Roskruish and okhrenie are two terms a student of icons should know. They signify two steps in the painting of Russian icons.
Roskruish (роскрыш– also transliterated roskrysh) is the application of the flat, often dark base colors to the image. Here is a brief video showing that step in the painting of an Igorevskaya icon. You will note that the costume is painted before the faces. That is traditional. In old icon workshops with assembly line production, it was customary for the costumes and backgrounds to be painted by a different painter or painters than the one who did the faces. The face painter was generally more skilled — but of course in a small workshop it would all be done by one person.

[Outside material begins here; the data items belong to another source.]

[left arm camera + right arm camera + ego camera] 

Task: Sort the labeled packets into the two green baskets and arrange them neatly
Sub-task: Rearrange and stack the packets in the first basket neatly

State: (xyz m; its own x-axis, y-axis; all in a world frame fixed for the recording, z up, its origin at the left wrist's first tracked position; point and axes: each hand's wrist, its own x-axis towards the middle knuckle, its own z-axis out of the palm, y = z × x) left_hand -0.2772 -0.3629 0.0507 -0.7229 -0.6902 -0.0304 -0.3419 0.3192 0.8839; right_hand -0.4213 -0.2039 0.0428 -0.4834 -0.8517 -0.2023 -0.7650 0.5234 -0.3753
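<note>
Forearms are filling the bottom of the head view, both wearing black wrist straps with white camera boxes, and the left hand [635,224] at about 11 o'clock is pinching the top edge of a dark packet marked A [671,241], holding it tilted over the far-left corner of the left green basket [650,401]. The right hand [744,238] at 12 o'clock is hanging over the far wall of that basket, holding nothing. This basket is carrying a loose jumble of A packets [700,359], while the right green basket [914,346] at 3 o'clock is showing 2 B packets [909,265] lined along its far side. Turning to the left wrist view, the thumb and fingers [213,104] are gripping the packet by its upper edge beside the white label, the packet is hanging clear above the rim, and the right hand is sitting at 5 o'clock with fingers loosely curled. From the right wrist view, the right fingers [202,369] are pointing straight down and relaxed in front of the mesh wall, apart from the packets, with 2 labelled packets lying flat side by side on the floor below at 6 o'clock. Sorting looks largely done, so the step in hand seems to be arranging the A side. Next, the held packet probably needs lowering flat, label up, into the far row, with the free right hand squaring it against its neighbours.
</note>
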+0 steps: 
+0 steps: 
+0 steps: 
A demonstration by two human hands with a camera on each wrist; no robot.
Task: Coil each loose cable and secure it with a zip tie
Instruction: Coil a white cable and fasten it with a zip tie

Once the roskruish is completed, then the okhrenie (охрение) begins. Okhrenie is the application of lighter colors to the dark base color of the “flesh” areas (face, hands, etc.). It is essentially the process that creates the features of the face in paint, rather than just the preliminary drawing or pattern drawn or scratched into the surface of the icon panel (it was very common for Russian icons to have the outline of the pattern scratched into the levkas (gesso) surface of the wooden panel).
Here is the okhrenie of the Igorevskaya icon:
And here you see the continuation of the process:
These videos use the plav’ technique, in which the colors seem to melt into one another, rather than the otborka technique, which uses fine but clearly separate strokes of paint to lighten the dark background color and thus bring out features and highlights.